In fact, it’s not too much of a stretch to call When the Lights Went Out a minor modern classic in the making. With few exceptions, the dialogue seems realistic but sounds lyrical; the characters are complex, relatable though not always likable; and the play as a whole effectively conveys the Big Themes of love and loss and acceptance, and the courage that it takes to be authentic, without ever feeling didactic or formulaic. It hits all the right notes for a satisfying evening of theater.
The 2003 blackout is the common challenge that brings New Yorkers from many backgrounds together and forces them to talk to each other, as well as the catalyst that prods each of the six main characters to confront the calamities in their own pasts. Actually, it’s fair to say that there is a seventh main character: New York City itself, which emerges as a fragile and lovely experiment indeed by the light of stars and candles, its diverse people pulling together to escape stuck subway cars and share stockpiles of food about to spoil. And finding one’s sense of place in the world is another of those themes that never grow old resonating through When the Lights Went Out.
At the center of the stage, and the heart of the drama, is the upscale apartment of a professional couple reaching retirement age: the prickly, mercurial Diana, played by Laura Innes (ER), and the more genial and grounded Raymond, played by Cotter Smith (Next Fall, An American Daughter, Burn This). The cancer death of their only daughter in her early 20s, and their differing approaches to grieving her and moving on with life, have driven an icy wedge between the two that in the course of one night without electricity could lead to divorce or deeper understanding.

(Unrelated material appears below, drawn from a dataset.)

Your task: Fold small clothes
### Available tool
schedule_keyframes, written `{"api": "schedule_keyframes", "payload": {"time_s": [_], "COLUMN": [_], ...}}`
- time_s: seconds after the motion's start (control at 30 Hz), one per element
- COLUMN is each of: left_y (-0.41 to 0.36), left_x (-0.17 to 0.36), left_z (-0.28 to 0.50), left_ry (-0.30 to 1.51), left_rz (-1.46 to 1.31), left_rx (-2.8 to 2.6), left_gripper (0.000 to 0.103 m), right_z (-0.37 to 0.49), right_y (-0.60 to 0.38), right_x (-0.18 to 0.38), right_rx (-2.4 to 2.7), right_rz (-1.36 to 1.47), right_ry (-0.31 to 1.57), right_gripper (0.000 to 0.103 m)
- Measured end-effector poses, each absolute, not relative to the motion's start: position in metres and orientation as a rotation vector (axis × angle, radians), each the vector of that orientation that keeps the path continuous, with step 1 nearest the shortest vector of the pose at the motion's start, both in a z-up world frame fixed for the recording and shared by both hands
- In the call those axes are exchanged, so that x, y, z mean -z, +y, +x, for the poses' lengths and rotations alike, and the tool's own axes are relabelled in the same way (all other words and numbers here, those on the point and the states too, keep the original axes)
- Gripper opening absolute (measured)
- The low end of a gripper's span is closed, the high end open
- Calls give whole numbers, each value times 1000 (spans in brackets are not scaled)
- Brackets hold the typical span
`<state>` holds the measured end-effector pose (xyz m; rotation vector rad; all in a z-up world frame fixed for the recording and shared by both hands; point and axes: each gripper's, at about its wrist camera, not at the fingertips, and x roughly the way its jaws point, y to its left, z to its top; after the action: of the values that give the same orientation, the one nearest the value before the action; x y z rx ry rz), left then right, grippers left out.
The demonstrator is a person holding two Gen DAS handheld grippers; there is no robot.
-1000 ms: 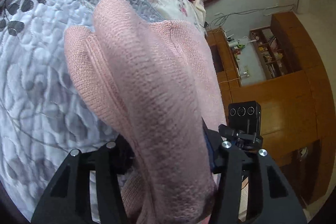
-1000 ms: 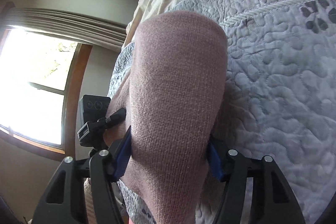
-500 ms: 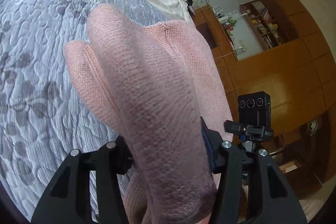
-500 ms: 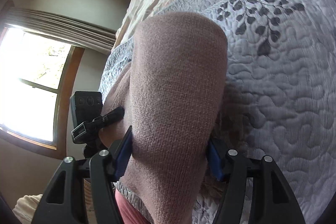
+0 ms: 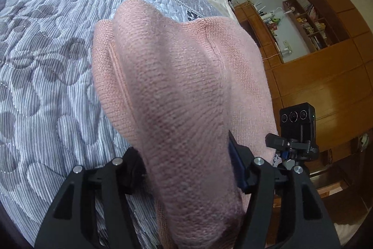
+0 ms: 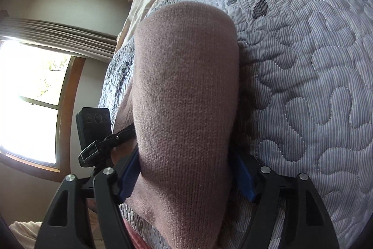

Their late daughter’s best friend Iran, played by Sheila Vand (Argo, Bengal Tiger at the Baghdad Zoo), a young woman born in California to Persian parents, has a job that takes her all over the world, with no permanent home. Stranded in Manhattan by the blackout, she turns down an invitation from Raymond to visit Diana. Instead she spends an adventurous night alternating between being strongly attracted to and defensively pulling away from Nigel, played by Clifton Duncan (Elementary, Lost in the Stars), one of her former college professors whom she encounters on the subway. Nigel’s family, including a developmentally disabled sister, are Nigerian immigrants to England, and he still has a wife across the Pond; but he seems to have fallen irrevocably under the spell of the City that Never Sleeps. Iran and Nigel’s wanderings through the streets, parks and cafés of the City are staged on the apron and the peripheries of the main set.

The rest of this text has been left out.